Así las cosas, en marzo del 2017 el Tribunal dictó una sentencia que usurpa los poderes de la Asamblea. Cansados de fingir que juegan a la democracia, se apropiaron sus atribuciones. Horas más tarde retrocederían, editando la sentencia para hacernos creer que ahora sí goza de legalidad. Todo lo demás, el burdo abuso de poder, la no-división de éstos, los presos políticos y las elecciones que no se convocan; todo eso sigue intacto.

 

Imagino que el bloguero pro-gobierno estará celebrando esta victoria de la extraña y torcida justicia chavista. No somos una dictadura, argumenta, porque se “editó” una sentencia que ahora sólo dice que la Asamblea está en desacato y no puede legislar.

 

Ya es demasiado tarde. El mal ha sido banalizado: los “luchadores sociales” que dicen “defender al pueblo” jamás admitirán sus errores. El chavismo implementa operaciones de agresión a los más pobres, como la “Liberación del pueblo” (sic), sin que ellos se inmuten. Chávez ganó, porque logró dividirnos y deshumanizarnos.

 

¿Qué sucederá en Venezuela? Difícil saberlo. Una parte de mí cree que el chavismo será salvado por Hugo Kim Jong-Un o Marisabel Kim Jong-nam, sus hijos.

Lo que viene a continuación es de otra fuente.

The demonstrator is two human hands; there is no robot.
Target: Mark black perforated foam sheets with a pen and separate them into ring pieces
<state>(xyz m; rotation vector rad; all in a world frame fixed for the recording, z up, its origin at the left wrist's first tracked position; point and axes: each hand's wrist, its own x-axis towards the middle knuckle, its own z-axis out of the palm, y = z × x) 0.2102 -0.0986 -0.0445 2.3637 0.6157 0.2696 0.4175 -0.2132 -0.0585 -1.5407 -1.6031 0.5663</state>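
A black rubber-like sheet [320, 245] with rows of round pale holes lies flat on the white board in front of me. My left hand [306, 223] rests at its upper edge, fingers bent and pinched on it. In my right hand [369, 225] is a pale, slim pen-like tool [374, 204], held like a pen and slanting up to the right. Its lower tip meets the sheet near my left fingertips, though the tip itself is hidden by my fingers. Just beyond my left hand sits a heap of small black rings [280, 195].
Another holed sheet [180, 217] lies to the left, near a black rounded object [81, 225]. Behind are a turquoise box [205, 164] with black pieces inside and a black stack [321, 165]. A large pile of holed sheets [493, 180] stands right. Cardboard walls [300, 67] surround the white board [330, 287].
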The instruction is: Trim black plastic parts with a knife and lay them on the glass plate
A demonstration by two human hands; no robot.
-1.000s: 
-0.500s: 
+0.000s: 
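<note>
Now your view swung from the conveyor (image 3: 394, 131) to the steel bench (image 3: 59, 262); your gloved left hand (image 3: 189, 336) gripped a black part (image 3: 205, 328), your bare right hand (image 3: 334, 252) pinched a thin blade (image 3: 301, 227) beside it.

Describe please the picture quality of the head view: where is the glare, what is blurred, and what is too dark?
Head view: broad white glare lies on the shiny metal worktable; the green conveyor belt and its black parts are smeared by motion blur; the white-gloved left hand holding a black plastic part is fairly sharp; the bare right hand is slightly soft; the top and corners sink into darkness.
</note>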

Algún tipo de transición; qué sé yo. Lo cierto es que el daño no es sólo económico, de infraestructura y caída del PIB. El daño es más profundo. Venezuela es un país incapaz de recordar lo que es vivir en democracia. Prohibir hablar mal del exPresidente es normal, hoy en día. Terminar en una mazmorra sólo por manifestar, tiene sentido. Que los jueces legiferen a favor del Ejecutivo es la única idea plausible.

 

Esto es lo que llevará más tiempo recuperar en mi vapuleado país.